During the company’s quarterly conference call, NVIDIA CEO Jen-Hsun Huang admitted to analysts that the company would not begin ramping shipments of their Fermi GPU until Q1 of the 2010 calendar year.
“Next year it is going to be an interesting first quarter because, in fact, we will need more wafers than ever in Q1. The reason for that is because–and I mean more 40nm wafers than ever in Q1–we are […] fully ramping Fermi for three different product lines: GeForce, Quadro and Tesla,” said Huang.
Huang’s Q1 statement refers to the company’s fiscal year which runs from January 26 until January 25 of the following year. NVIDIA’s schedule is approximately one year ahead of the calendar year, so the period of 26 January, 2010 until 26 April, 2010 represents the company’s first quarter in fiscal year 2011. This window also happens to be the same timeline we predicted on Wednesday for Fermi’s official debut.
The announcements came as part of an overall strong showing from NVIDIA in the company’s third quarter.
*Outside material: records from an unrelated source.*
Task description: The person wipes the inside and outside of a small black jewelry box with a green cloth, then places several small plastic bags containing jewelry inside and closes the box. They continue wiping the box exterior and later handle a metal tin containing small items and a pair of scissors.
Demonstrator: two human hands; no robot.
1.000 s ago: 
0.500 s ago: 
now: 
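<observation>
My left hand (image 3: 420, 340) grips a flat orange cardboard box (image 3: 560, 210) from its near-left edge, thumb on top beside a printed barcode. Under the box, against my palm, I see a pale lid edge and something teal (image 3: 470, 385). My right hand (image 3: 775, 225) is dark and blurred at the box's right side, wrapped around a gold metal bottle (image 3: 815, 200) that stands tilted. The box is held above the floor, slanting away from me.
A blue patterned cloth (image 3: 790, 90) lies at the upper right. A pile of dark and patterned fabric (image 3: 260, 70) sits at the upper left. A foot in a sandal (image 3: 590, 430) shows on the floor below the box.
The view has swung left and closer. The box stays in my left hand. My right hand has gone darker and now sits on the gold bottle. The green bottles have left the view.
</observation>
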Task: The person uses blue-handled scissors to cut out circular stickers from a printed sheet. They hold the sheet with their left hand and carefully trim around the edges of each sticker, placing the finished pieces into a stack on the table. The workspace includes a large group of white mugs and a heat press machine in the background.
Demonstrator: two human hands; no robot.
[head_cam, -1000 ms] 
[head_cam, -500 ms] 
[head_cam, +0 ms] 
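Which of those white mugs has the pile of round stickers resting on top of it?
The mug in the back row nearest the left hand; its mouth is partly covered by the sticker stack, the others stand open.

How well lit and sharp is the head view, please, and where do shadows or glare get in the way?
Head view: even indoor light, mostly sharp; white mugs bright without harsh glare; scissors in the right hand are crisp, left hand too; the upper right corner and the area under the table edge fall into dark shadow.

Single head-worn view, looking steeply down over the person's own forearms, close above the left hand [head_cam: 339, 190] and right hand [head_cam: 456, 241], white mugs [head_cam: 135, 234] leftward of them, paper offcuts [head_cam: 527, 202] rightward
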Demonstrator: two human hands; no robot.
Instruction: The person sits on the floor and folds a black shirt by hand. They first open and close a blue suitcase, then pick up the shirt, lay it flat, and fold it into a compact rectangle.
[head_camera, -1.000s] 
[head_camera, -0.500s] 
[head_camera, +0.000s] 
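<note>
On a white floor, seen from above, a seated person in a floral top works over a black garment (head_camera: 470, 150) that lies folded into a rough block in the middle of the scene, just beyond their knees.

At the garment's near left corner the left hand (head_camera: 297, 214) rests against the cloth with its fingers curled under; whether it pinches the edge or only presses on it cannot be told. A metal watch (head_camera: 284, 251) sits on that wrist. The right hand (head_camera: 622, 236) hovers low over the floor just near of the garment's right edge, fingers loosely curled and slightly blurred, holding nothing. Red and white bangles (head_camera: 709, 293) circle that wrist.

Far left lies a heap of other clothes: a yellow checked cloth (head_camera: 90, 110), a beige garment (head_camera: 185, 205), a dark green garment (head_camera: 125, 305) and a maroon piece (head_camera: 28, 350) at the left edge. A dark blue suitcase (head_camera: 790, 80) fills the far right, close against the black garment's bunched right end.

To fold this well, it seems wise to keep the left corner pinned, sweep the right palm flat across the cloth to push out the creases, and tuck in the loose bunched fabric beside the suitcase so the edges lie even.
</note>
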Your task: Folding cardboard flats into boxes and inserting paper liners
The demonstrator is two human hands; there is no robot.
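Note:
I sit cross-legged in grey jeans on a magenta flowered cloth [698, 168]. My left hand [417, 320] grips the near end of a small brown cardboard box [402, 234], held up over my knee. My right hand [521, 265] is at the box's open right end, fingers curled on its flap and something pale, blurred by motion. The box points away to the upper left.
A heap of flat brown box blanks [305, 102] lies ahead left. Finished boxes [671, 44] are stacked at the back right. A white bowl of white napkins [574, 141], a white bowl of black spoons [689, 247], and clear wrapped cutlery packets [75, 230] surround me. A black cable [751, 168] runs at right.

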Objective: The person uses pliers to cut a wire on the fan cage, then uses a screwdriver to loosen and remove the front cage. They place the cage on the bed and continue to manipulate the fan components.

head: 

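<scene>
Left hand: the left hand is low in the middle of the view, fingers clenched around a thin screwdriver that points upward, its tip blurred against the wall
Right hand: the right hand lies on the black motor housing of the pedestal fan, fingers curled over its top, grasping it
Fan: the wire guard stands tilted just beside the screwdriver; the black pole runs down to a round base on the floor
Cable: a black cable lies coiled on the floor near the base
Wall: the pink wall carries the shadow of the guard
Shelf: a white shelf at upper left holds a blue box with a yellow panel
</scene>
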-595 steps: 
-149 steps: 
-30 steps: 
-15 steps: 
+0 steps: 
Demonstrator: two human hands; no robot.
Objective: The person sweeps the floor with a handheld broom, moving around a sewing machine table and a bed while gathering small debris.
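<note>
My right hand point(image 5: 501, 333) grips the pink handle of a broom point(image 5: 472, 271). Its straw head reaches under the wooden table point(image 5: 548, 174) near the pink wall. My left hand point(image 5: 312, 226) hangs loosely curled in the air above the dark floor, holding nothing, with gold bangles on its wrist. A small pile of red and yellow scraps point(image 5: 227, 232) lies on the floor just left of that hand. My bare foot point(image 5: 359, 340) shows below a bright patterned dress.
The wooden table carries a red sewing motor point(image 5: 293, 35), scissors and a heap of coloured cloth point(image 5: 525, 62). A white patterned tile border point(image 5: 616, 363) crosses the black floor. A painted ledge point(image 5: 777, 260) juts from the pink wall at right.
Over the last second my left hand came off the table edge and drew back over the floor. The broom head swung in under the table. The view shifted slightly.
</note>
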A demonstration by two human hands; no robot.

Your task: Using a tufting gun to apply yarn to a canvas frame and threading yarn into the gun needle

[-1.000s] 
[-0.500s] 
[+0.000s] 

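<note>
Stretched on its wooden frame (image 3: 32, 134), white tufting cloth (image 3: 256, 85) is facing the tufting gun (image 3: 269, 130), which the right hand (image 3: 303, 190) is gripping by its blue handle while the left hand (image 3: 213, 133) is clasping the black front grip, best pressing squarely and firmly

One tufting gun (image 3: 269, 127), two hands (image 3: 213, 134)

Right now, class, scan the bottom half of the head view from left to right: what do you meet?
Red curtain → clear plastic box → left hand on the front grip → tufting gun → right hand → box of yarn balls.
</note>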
The company posted a 16% increase in QOQ revenue to $903.2 million, while YOY standings rose slightly from $897.7 million at this time last year. Year over year, the company’s GAAP net income rose from $61.7 million to $107.6 million.
“We continued to make progress in the third quarter with healthy market demand across the board. Revenue was up from a year ago, with improvement in each of our PC, professional solutions and consumer businesses,” Huang said. “It’s great to see us shipping orders with our Tegra mobile-computing solution, and growing enthusiasm for our Tesla platform for parallel computing in the server and cloud-computing markets.”